Comparison of the properties and concentrations of the isoforms of retinol-binding protein in animals and human beings.

Abstract

We used size-exclusion high-performance liquid chromatography (HPLC) to investigate the properties of the 2 isoforms of Vitamin A-containing (holo) retinol-binding protein (RBP) in animals: the form that is bound to transthyretin (holo-TTR-RBP), and the form that does not bind to TTR (holo-free RBP). We also used radial immunodiffusion to measure immunologically active RBP (apo + holo RBP). We compared the isoforms of RBP in animals with those of human beings to determine which animal is the best model of human RBP. Size-exclusion HPLC detected holo-free and holo-TTR-RBP in every animal species studied.
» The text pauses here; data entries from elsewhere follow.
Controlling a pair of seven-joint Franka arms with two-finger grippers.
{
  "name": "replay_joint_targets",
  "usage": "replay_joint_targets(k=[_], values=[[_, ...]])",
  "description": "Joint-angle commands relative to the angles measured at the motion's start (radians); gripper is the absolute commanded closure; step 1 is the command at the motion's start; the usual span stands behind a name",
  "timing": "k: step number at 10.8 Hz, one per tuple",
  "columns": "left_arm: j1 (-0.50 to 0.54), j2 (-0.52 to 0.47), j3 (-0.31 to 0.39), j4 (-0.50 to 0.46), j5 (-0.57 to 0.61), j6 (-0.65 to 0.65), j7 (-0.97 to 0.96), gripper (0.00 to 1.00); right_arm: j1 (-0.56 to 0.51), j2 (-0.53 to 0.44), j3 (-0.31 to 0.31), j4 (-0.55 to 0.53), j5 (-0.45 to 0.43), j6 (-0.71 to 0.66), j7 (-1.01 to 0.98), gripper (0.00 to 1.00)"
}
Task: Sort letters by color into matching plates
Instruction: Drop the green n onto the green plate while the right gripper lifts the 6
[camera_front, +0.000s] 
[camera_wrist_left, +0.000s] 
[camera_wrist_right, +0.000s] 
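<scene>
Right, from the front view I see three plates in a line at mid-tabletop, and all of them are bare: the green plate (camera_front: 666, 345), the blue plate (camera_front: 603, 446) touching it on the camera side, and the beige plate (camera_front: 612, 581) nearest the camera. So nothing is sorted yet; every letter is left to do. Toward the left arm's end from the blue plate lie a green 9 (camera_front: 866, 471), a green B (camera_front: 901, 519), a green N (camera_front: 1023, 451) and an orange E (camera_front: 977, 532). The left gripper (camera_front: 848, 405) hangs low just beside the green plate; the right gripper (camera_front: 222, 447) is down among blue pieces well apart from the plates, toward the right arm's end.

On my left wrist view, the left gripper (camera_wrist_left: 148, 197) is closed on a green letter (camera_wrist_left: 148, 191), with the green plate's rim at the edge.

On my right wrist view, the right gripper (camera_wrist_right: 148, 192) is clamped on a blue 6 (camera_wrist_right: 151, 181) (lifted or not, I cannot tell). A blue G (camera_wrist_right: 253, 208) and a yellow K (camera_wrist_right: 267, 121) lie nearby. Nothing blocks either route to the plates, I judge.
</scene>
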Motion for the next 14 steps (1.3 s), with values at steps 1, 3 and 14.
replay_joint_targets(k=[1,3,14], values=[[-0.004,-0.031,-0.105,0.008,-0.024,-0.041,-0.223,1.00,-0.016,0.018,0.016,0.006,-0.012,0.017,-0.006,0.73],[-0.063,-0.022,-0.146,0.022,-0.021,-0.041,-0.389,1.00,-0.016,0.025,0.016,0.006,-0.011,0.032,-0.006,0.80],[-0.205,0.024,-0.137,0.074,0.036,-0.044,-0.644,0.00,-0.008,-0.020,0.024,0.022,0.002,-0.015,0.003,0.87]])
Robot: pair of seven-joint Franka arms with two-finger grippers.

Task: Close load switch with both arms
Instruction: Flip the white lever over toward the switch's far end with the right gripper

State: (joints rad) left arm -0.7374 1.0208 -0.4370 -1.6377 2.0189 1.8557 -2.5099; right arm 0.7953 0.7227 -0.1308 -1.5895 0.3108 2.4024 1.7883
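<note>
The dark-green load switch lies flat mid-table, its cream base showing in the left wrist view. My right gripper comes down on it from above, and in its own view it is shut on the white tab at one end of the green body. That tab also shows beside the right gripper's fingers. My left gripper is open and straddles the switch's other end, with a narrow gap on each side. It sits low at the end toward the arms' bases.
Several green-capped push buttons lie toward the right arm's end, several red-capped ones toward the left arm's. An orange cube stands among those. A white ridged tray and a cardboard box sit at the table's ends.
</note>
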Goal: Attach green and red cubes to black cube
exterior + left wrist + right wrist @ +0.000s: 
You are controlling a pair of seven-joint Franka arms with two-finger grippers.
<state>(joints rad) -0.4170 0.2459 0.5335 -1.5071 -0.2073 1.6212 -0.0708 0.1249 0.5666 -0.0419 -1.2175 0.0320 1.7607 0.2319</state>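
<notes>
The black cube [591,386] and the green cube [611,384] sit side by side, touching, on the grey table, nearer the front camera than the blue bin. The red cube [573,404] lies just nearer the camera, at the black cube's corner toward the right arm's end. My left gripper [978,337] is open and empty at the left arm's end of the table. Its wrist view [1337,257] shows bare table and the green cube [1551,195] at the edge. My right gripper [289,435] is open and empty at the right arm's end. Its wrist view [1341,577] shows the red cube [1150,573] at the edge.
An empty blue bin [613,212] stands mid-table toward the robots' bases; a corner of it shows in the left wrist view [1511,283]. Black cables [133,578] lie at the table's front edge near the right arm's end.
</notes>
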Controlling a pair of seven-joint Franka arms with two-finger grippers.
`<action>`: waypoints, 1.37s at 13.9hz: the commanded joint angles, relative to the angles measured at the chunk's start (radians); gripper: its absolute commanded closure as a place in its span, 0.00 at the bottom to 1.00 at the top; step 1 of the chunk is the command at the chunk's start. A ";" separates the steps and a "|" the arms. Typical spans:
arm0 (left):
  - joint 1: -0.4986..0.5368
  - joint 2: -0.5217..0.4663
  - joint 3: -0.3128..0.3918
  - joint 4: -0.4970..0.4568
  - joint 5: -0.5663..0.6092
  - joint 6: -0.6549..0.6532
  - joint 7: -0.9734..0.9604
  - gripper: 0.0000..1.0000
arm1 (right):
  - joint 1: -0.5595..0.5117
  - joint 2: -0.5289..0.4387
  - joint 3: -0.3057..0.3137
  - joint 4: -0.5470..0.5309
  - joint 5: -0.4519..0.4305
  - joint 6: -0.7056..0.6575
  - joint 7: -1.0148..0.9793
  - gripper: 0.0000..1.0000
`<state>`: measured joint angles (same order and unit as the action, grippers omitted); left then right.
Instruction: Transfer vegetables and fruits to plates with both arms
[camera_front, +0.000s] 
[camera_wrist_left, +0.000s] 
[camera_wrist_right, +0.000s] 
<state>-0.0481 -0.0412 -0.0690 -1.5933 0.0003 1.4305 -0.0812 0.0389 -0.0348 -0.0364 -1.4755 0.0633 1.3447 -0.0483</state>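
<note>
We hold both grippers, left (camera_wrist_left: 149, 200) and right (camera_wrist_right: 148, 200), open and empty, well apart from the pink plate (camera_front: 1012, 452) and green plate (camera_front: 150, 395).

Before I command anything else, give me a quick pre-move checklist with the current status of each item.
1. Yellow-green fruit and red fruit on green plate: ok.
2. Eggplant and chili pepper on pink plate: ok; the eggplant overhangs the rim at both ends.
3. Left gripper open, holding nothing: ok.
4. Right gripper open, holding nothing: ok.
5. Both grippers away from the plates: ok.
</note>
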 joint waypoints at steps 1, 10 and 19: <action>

Apparent concentration of holo-TTR-RBP varied among species: that of rabbits and dogs >> that of apes, sheep, goats, monkeys, rhinoceroses, felids, rats, human beings, and deer > that of pigs, zebra, and bison > that of penguins. Dogs have unusual RBP chromatograms; they have high concentration of RBP, but also appear to transport much of their vitamin A on protein other than RBP. Human RBP antibody preparations could detect apo + holo RBP immunologic activity only in apes, monkeys, and felids. Apes and monkeys appeared to have complete cross-reactivity to human RBP antibodies. Felids may have substantial, but partial, cross-reactivity. Apes and monkeys appear to be the most relevant animal models for study of human RBP transport. However, there is a need for less-expensive models. Further research is needed, but in the interim, rats or sheep may be satisfactory for some purposes.